As lawyers, we ask and cajole potential jurors—eventually forcing some people—to serve on juries. It is only fair that when it is our turn, we do everything possible to be available to serve. If we, who understand the system better than others, try to escape through the dirty tricks we know, how can we expect people to have confidence in our profession? And what kind of example do we set if we just phone-in our civic duty?
Sadly, there are plenty of lawyers out there who do not live up to the ideals of the profession. I met with someone this week who was selling a service to law firms. He asked what kind of cases I take, and was surprised when he heard that legal malpractice cases were on the list because most lawyers won’t take that type of case. Escaping jury duty isn’t legal malpractice, but it exemplifies the problem of lawyers who believe they are above the law, and the need for other lawyers to keep them in check.

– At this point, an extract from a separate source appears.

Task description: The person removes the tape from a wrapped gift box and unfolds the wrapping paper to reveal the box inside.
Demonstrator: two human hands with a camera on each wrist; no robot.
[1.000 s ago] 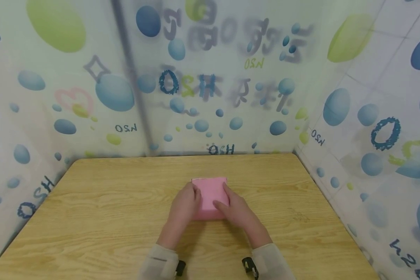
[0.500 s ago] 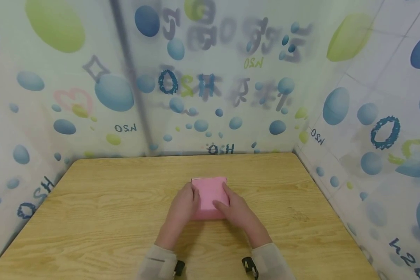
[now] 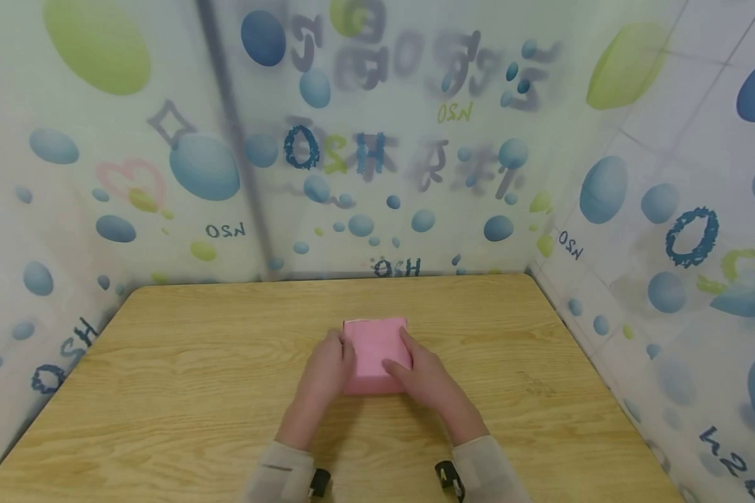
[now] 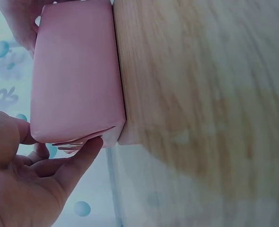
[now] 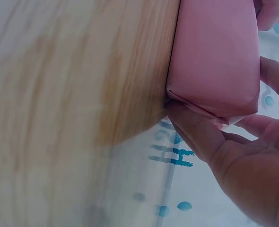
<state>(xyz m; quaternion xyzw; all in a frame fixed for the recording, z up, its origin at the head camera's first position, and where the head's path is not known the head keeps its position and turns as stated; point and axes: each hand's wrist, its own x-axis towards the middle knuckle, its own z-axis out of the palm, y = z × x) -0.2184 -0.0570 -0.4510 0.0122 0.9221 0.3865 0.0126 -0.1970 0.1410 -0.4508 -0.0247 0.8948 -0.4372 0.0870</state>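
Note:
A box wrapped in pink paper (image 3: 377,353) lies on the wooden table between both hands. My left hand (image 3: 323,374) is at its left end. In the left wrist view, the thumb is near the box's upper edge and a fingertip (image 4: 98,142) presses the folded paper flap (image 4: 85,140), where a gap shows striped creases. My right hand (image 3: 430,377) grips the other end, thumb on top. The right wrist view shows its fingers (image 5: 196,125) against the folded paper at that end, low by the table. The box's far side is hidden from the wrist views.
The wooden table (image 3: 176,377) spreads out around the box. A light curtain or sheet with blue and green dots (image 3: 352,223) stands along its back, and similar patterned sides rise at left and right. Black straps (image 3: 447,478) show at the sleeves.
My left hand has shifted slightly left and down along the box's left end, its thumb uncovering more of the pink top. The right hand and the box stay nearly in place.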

At the end of the day, I wasn’t selected for a jury (they had too many people report, so I wasn’t even called to a jury panel). But, after hearing about the great lengths and lies some people go to trying to get out of serving, I decided I wanted to write a thank you to those who serve on juries. Most lawyers, and every judge I know, understand and appreciate your sacrifice. It is more important and appreciated than the little certificate you get at the end of jury duty can signify. The only cases that actually get presented to a jury involve difficult questions for the jury to resolve (if it’s easy, the case settles before trial). And so, I want to express my gratitude to the people who serve as jurors. You are the ones who make the system work.